Sportsdunia.
Sportsdunia has quietly revolutionized one of football journalism's most tedious back-office jobs: the ratings process. For years, grading a player's ninety minutes came down to a writer's memory, a scattering of stats sheets, and a deadline clock ticking louder than the fans in the stands. The chaos that ensued through constantly alternating glances between the screen and the sheet, diminishing both experiences simultaneously, is now standing on the verge of resolution.
Football analysis has always been a numbers game hiding behind a narrative behind every tackle, run, and misplaced pass that eventually gets reduced to a story. The evident shift in this narrative is now that reduction happens through the aid of AI using in football players' ratings. This method of analysis is an amalgamation of two disciplines that were always meant to work together, with the unprecedented power of data science combined with the inexhaustible football occurrences and insights. Sportsdunia in their bid for modernization have finally made these alternating planes operate on the same timeline instead of one waiting on the other. The stake of analysts however, remains intact as AI works not to replace the analyst's eye but to give it something faster and more consistent to work with.
Anyone who has covered a matchday knows the redundant drill. You watch the game live, scribble notes on key moments, then race to cross-reference touch counts, pass completion, and duel win percentages before the editorial cutoff. A process that is slow, repetitive, and practically inconsistent. Two analysts watching the same match can hand out wildly different ratings for the same player, simply because attention wanders during a 90-minute broadcast.
This is exactly the kind of redundant, high-volume, low-creativity process that's ripe for automation. And it's precisely why AI using in football analysis has moved from buzzword to newsroom necessity.
The shift wasn't about replacing football knowledge with algorithms; it was about freeing analysts from grunt work so they could focus on the parts of the job that actually need a human eye, which involves narrative, context, and judgment calls that numbers alone can't make.
Sportsdunia's editorial team began layering machine learning models on top of existing match-event data feeds, pulling in metrics like expected goals (xG), expected assists (xA), progressive carries, pressure success rate, and defensive duels won.

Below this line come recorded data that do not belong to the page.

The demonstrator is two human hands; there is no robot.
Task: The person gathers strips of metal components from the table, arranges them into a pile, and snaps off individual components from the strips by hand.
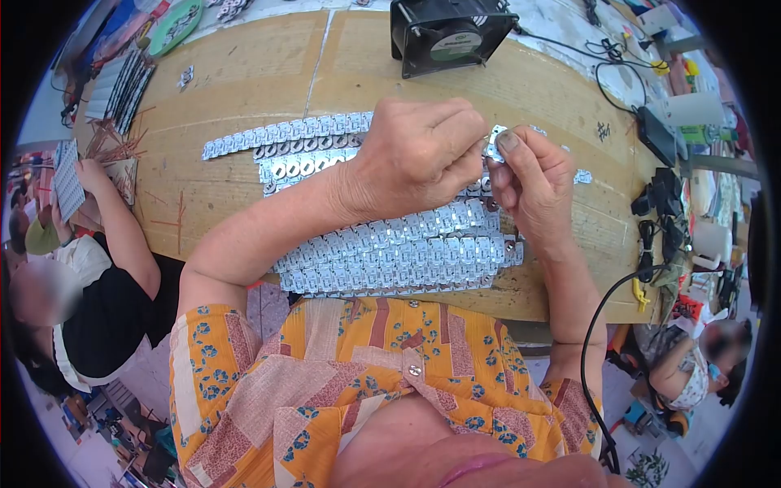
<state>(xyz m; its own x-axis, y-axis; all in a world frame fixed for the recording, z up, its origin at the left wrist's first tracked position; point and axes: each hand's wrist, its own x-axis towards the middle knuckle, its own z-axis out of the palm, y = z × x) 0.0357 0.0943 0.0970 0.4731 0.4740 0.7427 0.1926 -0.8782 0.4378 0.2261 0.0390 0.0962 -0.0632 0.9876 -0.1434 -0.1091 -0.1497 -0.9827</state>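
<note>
My right hand (533,175) is closed in a pinch, thumb and fingers on a small silvery metal piece (493,145). Right beside it my left hand (415,150) is curled like a fist, knuckles up, its fingertips close to that piece. What the left fingers hold, if anything, is hidden from the camera. Beneath and in front of both hands lie rows of linked, silvery-white small plates (399,256), set side by side on the table. A further strip (285,134) slants away to the left, partly behind my left hand. Some plates show dark oval openings.
A black box fan (451,37) stands at the table's (244,89) far side. Black cables (610,53) and a dark flat device (657,134) lie at the right. Thin reddish-brown sticks (181,220) are scattered left, near a co-worker's arm (122,220). Another person sits at right.
</note>
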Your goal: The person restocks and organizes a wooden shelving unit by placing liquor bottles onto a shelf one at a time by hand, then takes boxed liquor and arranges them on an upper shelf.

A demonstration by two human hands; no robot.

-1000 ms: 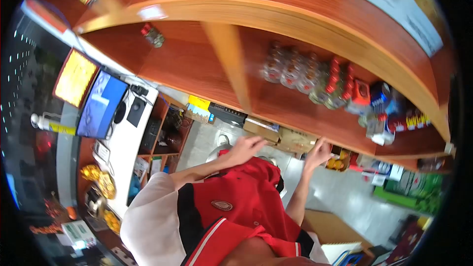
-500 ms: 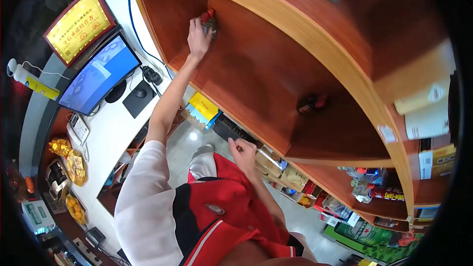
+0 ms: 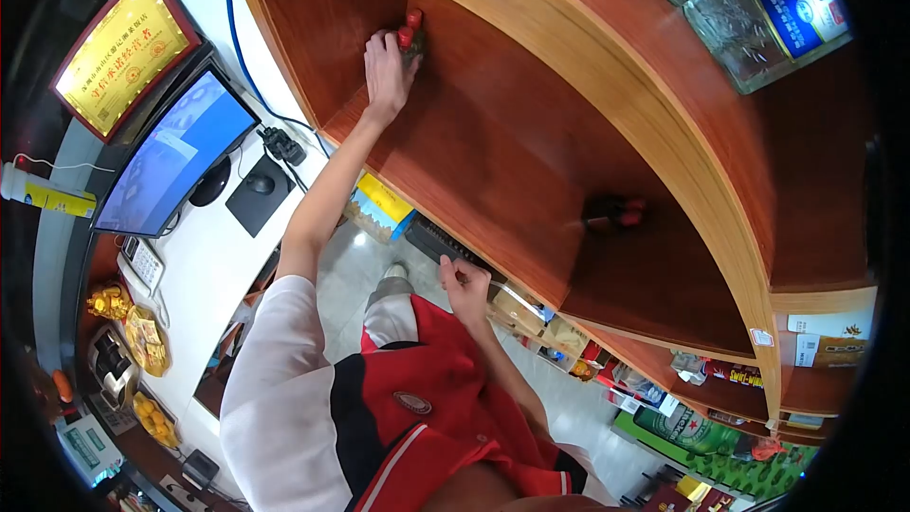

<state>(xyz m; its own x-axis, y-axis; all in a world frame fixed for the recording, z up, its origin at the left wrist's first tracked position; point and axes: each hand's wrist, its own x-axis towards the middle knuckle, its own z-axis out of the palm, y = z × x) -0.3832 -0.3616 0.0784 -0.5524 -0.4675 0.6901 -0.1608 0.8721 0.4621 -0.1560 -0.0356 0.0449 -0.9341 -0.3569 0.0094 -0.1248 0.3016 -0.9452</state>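
Observation:
Two small dark glass bottles with red caps (image 3: 407,36) stand together in the far left corner of the brown wooden shelf (image 3: 493,133). My left hand (image 3: 385,76) reaches into the shelf with its fingers curled round the nearer bottle, hiding most of its body. My right hand (image 3: 465,289) is held in front of my waist, below the shelf's edge, loosely closed. No object shows in it. Another dark bottle with a red cap (image 3: 627,212) is in shadow on the right side of the same shelf.
To the left is a white desk (image 3: 213,270) with a monitor (image 3: 177,156), mouse (image 3: 260,183) and telephone (image 3: 142,265). A blue cable (image 3: 230,28) runs down beside the shelf. Clear glass bottles (image 3: 749,28) stand on the upper shelf. Boxes and a green crate (image 3: 697,446) are below right.
My view has shifted, bringing the glass bottles on the upper shelf further into sight. My left hand stays at the red-capped bottles, with both caps now showing more. My right hand has barely moved.

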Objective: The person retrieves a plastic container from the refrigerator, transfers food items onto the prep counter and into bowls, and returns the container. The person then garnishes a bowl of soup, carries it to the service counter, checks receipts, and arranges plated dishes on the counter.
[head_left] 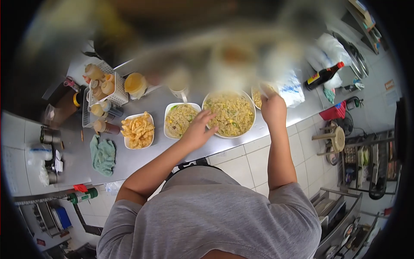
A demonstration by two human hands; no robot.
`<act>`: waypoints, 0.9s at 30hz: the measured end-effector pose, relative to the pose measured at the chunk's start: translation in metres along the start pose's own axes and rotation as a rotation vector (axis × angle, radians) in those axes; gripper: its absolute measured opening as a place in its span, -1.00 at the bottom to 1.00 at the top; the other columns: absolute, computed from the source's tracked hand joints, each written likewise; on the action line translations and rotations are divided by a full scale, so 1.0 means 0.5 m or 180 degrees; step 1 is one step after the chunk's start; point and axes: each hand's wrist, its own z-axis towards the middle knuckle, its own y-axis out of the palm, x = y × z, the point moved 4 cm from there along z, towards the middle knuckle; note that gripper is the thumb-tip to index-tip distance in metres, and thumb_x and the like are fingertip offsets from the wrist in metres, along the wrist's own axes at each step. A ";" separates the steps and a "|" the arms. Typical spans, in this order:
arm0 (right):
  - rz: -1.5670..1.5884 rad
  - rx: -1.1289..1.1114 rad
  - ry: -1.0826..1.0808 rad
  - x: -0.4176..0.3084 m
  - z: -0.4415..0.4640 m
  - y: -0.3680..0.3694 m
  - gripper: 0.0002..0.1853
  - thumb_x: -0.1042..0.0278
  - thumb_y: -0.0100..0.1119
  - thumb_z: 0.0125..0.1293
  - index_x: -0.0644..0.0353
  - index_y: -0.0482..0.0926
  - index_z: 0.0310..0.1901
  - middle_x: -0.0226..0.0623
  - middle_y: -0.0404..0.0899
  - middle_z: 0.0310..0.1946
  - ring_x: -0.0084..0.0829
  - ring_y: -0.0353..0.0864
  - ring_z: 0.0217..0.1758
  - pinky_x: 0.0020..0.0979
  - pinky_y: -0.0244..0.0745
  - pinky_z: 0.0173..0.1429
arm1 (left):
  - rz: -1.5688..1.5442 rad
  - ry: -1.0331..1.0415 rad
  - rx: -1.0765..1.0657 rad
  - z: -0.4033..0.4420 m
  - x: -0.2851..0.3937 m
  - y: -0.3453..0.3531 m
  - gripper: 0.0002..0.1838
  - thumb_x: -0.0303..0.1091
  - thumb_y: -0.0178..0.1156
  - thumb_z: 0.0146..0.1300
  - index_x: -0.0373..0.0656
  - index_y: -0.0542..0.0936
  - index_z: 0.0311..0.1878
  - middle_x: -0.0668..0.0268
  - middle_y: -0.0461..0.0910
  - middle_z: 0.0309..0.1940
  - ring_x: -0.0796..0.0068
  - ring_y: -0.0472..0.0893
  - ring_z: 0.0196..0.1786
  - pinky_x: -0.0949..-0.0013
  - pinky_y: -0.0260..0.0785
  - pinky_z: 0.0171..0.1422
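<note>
A large round bowl [208, 129] full of fried rice [230, 113] stands on the steel counter in front of me. At its left rim is my left hand [199, 131], fingers apart and reaching over the edge; whether they press on the rim I cannot tell. Just left of that hand sits a white square dish [165, 129] of fried rice. My right hand [274, 105] is closed above a smaller bowl of rice [257, 98] to the right. A pale thing shows by its fingers, too unclear to name.
Golden fried pieces [138, 131] fill a dish on the left, near a green cloth [102, 155] and a white basket of sauce bottles [113, 91]. Plastic bags [292, 88] and a dark bottle [323, 77] lie right. Blurred shapes cover the top of the view.
</note>
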 end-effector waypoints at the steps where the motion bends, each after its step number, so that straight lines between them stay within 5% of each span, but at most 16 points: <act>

Instead of an analyst manually tallying these across ninety minutes, the system ingests structured event data in real time and outputs a weighted performance score before the final whistle has even echoed around the stadium.
Sportsdunia's models ensure that performances are measured across the full match timeline, factoring in positional context (a rating framework for a holding midfielder isn't the same as one for a winger), game state, and opposition strength.
The result is a rating that's harder to dispute because it's traceable as well as fair and objective. Every number behind the score pressing intensity, aerial duel success, line-breaking passes can be pulled up and shown to the reader.
Sportsdunia's AI-assisted pipeline compresses the half an hour of manual labour for a seasoned analyst into a near-instant draft score, which analysts then review and refine, spinning the desired narrative around accessible facts. In the world of media where a rating published within minutes of full-time, rather than an hour later, forms the difference, this innovation is quintessential.
This broadly reflects the consensus of the wider industry. A recent Global SportsTech Report, compiled by Sportradar in partnership with SportsPro, found that more than 80 percent of sports organizations have now adopted AI, with nearly three-quarters of them reporting genuine financial or performance results from doing so. Broadcasters have already put this to work in football specifically: BBC Sport's Euro 2024 coverage leaned on AI-driven insights, powered by Stats Perform's Opta tools, to give producers and commentators immediate context during live play rather than after the fact.
Football being the most watched sport in the world results in a constant influx of data that is not feasible to process. Thus, the utilization of AI for consolidation of the data, abstracting the role of an analyst from that of a mere data collector, goes a long way in increasing efficiency and accuracy of information.